> [YOUR OBJECTIVE]: Using the listing below, please gather every line containing the word "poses".

Top of DATA SHOWN

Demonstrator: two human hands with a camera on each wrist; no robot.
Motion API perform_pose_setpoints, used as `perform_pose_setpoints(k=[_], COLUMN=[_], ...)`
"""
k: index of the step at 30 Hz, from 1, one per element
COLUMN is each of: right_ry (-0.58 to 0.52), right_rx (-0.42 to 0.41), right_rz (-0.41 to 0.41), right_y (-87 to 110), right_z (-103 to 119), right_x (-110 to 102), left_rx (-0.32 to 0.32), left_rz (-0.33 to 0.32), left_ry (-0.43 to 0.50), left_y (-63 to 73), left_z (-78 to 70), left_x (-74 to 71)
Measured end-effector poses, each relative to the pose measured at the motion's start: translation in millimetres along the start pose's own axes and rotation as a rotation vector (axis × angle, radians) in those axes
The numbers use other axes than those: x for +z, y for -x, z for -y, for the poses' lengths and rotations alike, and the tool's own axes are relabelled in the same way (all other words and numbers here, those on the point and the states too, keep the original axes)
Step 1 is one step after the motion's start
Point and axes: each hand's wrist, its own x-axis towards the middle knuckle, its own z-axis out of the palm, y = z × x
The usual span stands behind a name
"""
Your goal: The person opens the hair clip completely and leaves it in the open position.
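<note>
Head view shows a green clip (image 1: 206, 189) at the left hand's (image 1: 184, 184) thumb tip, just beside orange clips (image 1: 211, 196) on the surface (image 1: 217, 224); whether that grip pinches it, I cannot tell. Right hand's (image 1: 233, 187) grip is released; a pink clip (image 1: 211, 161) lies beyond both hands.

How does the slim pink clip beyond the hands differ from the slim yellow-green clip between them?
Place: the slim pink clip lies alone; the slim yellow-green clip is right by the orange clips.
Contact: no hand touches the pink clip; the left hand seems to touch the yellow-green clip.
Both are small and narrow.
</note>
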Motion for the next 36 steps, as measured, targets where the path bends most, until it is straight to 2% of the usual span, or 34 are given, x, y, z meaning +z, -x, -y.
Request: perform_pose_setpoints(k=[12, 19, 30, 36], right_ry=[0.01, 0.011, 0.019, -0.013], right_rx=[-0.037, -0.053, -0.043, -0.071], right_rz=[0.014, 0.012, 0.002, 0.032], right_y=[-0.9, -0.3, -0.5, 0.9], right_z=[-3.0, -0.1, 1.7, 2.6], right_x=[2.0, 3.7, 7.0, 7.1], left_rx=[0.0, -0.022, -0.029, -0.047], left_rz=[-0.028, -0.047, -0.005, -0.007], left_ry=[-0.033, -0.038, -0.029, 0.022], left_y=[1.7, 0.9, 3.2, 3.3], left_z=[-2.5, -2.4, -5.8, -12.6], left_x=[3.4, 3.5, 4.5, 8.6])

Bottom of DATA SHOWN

> [EXERCISE SOLUTION]:
Measured end-effector poses, each relative to the pose measured at the motion's start: translation in millimetres along the start pose's own axes and rotation as a rotation vector (axis × angle, radians) in those axes
The numbers use other axes than those: x for +z, y for -x, z for -y, for the poses' lengths and rotations alike, and the tool's own axes are relabelled in the same way (all other words and numbers here, those on the point and the states too, keep the original axes)

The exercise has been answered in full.